### [Task item]
Return exactly those lines of the material below that fall between the line holding "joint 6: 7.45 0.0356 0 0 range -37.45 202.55" and the line holding "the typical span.", inclusive.

### [Data provided]
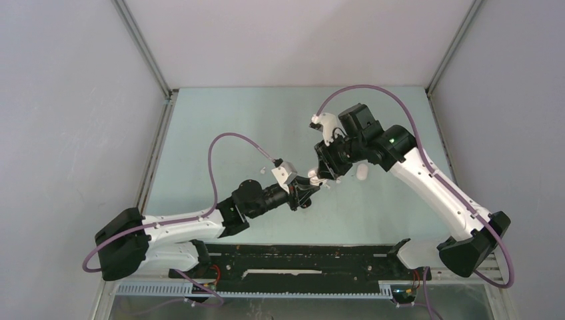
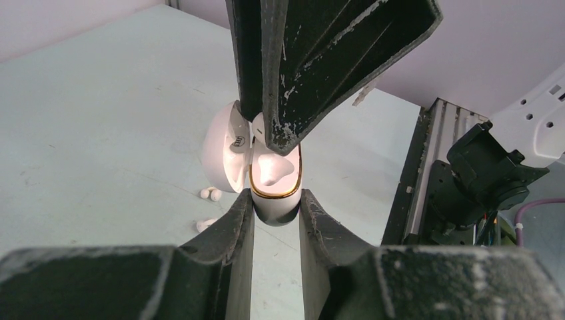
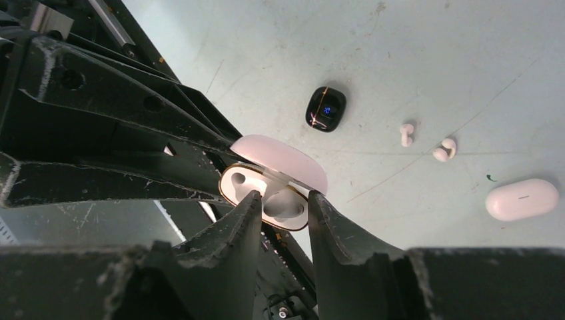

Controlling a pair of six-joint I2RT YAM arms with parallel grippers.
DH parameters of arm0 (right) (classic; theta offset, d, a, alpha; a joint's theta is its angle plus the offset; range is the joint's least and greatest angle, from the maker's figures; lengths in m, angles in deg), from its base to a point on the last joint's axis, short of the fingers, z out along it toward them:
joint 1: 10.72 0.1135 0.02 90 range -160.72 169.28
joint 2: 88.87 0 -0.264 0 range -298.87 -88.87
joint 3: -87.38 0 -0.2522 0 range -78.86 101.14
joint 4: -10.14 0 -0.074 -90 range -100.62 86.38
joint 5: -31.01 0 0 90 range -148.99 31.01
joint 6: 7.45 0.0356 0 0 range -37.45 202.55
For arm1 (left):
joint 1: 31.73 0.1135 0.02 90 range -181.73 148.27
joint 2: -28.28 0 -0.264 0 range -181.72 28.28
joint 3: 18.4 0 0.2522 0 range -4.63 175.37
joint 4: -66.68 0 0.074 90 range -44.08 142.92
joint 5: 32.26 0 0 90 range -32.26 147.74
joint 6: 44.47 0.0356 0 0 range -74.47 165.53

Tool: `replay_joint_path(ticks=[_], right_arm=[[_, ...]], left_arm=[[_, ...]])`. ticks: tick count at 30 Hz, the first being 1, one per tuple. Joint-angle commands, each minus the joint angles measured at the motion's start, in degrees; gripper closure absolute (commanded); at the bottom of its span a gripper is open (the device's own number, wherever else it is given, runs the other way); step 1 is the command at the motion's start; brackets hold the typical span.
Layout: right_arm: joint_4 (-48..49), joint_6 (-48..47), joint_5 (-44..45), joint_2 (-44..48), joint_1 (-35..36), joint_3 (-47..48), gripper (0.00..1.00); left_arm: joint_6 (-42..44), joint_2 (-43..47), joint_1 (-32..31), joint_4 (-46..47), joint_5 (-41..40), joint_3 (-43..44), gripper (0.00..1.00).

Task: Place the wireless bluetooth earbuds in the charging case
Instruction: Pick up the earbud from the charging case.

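L grip [image 2: 276, 200]: I see it pinching case [image 2: 274, 212], lid open | R grip [image 3: 283, 199]: fingers part-spread astride earbud [image 3: 283, 208] at case mouth, can't tell if gripped | two loose earbuds [image 3: 406, 133] on table [image 3: 400, 53]

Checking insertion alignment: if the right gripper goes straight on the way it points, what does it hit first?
The open white charging case clamped in the left gripper; its gold-rimmed pocket lies right past the right gripper's fingertips, with a white earbud between them. Remaining gap unclear.
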Motion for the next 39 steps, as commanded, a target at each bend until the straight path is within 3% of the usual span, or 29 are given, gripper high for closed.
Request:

### [Expected answer]
joint 6: 7.45 0.0356 0 0 range -37.45 202.55
For arm1 (left):
joint 1: 31.73 0.1135 0.02 90 range -181.73 148.27
joint 2: -28.28 0 -0.264 0 range -181.72 28.28
joint 3: 18.4 0 0.2522 0 range -4.63 175.37
joint 4: -66.68 0 0.074 90 range -44.08 142.92
joint 5: 32.26 0 0 90 range -32.26 147.74
joint 6: 44.47 0.0356 0 0 range -74.47 165.53

Tool: `replay_joint_path(ticks=[_], right_arm=[[_, ...]], left_arm=[[_, ...]])`. ticks: tick count at 30 Hz, the first being 1, one per tuple. Joint-angle commands, each minus the joint angles measured at the motion's start, in degrees; gripper closure absolute (commanded); at the bottom of its span a gripper is open (the device's own number, wherever else it is given, runs the other way); step 1 is the command at the motion's start; brackets hold the typical span.

Nothing else belongs in the answer.